**Exercise:**
Once you have located the line containing "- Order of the" in the material below, return it exactly along with each line after it through the line containing "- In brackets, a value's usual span".

BEGIN

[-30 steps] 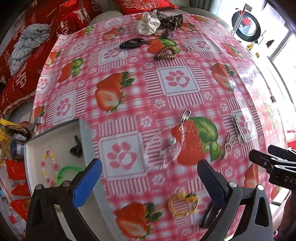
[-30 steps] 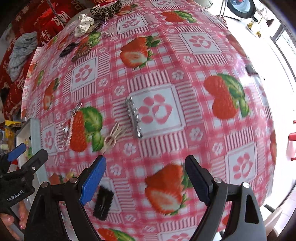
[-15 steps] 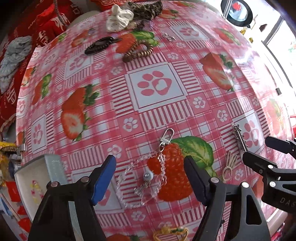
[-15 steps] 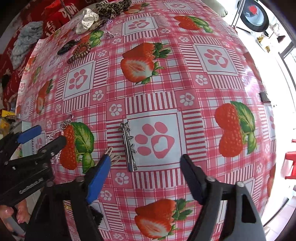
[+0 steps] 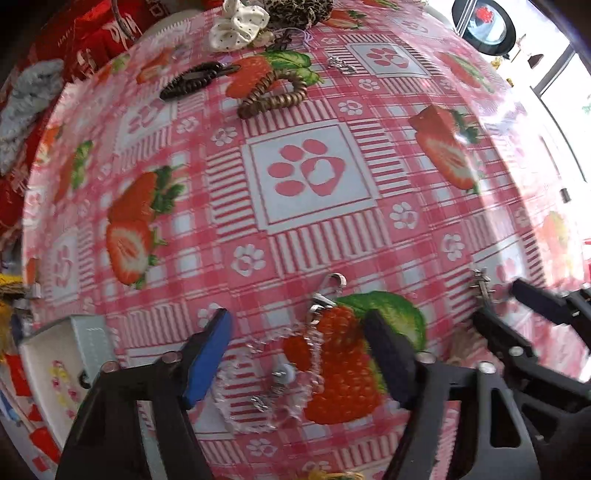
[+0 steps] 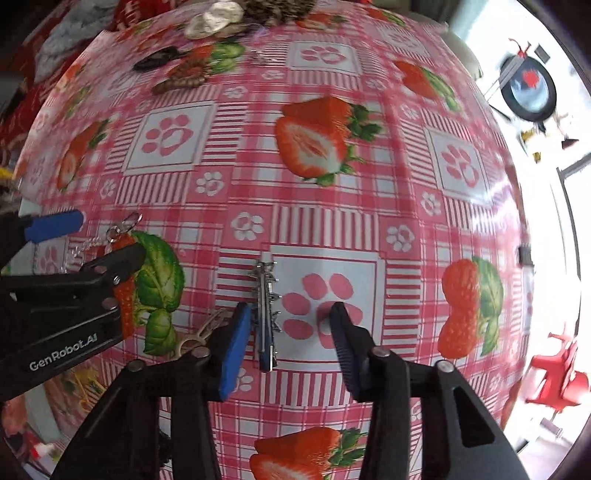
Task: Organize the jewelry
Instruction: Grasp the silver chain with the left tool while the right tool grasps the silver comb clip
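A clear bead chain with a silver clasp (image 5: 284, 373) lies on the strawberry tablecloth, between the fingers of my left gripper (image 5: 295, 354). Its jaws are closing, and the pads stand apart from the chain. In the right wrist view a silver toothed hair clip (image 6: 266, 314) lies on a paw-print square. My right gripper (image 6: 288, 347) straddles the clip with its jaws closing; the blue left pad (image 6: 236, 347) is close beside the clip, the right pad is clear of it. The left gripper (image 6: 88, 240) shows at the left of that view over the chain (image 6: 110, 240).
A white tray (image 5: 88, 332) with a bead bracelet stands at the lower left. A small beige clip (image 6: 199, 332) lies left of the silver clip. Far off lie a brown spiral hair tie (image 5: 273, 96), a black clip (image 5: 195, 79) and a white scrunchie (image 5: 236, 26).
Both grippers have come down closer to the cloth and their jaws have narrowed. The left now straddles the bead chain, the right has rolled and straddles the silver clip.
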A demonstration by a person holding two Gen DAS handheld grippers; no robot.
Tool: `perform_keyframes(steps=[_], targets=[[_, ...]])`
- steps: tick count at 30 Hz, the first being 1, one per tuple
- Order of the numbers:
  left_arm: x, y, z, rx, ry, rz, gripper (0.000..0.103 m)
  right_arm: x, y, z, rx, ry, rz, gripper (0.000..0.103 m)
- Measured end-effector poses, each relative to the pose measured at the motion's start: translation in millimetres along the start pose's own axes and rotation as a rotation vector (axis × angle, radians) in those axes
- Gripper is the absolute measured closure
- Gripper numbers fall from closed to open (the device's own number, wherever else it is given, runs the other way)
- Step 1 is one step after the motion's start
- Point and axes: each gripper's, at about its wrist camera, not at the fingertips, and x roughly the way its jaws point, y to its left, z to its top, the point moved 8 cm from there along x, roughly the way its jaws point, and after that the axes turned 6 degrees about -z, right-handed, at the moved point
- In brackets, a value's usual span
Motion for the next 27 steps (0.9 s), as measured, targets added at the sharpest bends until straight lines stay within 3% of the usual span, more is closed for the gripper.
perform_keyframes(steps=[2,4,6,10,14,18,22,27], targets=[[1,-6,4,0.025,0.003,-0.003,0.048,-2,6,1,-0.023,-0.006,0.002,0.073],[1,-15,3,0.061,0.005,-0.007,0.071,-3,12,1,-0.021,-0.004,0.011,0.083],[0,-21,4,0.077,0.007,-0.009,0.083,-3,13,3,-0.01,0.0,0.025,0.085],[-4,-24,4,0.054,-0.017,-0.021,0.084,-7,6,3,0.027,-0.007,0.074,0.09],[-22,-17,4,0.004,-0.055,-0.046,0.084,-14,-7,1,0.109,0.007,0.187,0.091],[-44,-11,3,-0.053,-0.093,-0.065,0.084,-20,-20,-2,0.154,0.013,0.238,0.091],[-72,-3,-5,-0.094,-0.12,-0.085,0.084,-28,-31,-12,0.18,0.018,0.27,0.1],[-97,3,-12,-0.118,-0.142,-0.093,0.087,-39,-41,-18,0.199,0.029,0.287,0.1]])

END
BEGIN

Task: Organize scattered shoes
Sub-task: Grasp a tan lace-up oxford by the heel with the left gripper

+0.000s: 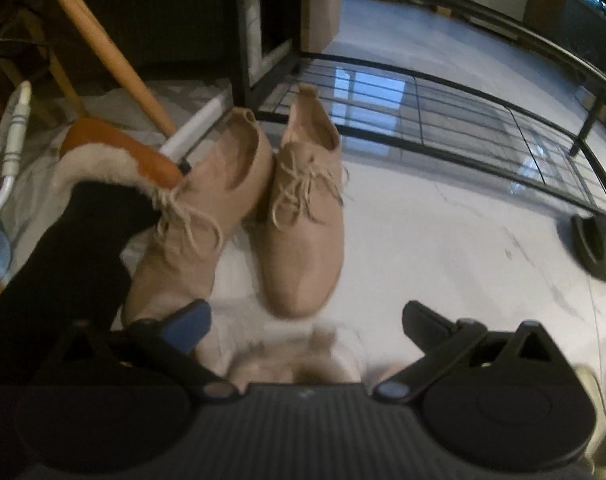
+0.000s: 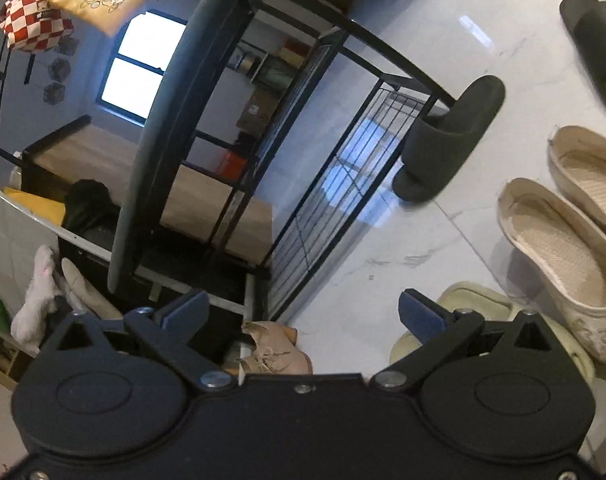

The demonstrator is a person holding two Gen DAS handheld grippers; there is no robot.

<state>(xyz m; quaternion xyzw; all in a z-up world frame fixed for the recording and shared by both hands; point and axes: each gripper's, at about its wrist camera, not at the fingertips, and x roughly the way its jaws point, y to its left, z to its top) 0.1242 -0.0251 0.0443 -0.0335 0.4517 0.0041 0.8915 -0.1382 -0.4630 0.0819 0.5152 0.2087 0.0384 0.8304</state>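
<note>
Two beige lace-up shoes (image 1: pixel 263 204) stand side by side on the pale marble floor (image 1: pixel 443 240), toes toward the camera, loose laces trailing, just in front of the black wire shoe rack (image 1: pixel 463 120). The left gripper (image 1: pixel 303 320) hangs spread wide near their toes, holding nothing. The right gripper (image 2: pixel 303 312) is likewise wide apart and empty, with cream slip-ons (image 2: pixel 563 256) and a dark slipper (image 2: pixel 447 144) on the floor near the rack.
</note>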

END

**Solution for this exercise:**
- Order of the numbers:
  left_arm: x, y, z, rx, ry, rz, gripper (0.000..0.103 m)
  right_arm: x, y, z, rx, ry, rz, gripper (0.000..0.103 m)
- Measured end-effector poses, each relative to the pose measured at the motion's start: translation in millimetres along the start pose's own axes and rotation as a rotation vector (axis × angle, radians) in those axes
- Gripper is the absolute measured closure
- Gripper numbers fall from closed to open (the device's own number, wherever else it is given, runs the other way)
- Step 1 is one step after the motion's start
- Point and axes: each gripper's, at about its wrist camera, not at the fingertips, and x roughly the way its jaws point, y to its left, z to its top, the point moved 8 cm from there along x, roughly the way its jaws point, and after that the axes turned 6 degrees about -z, right-handed, at the moved point
- In brackets, a value's usual span

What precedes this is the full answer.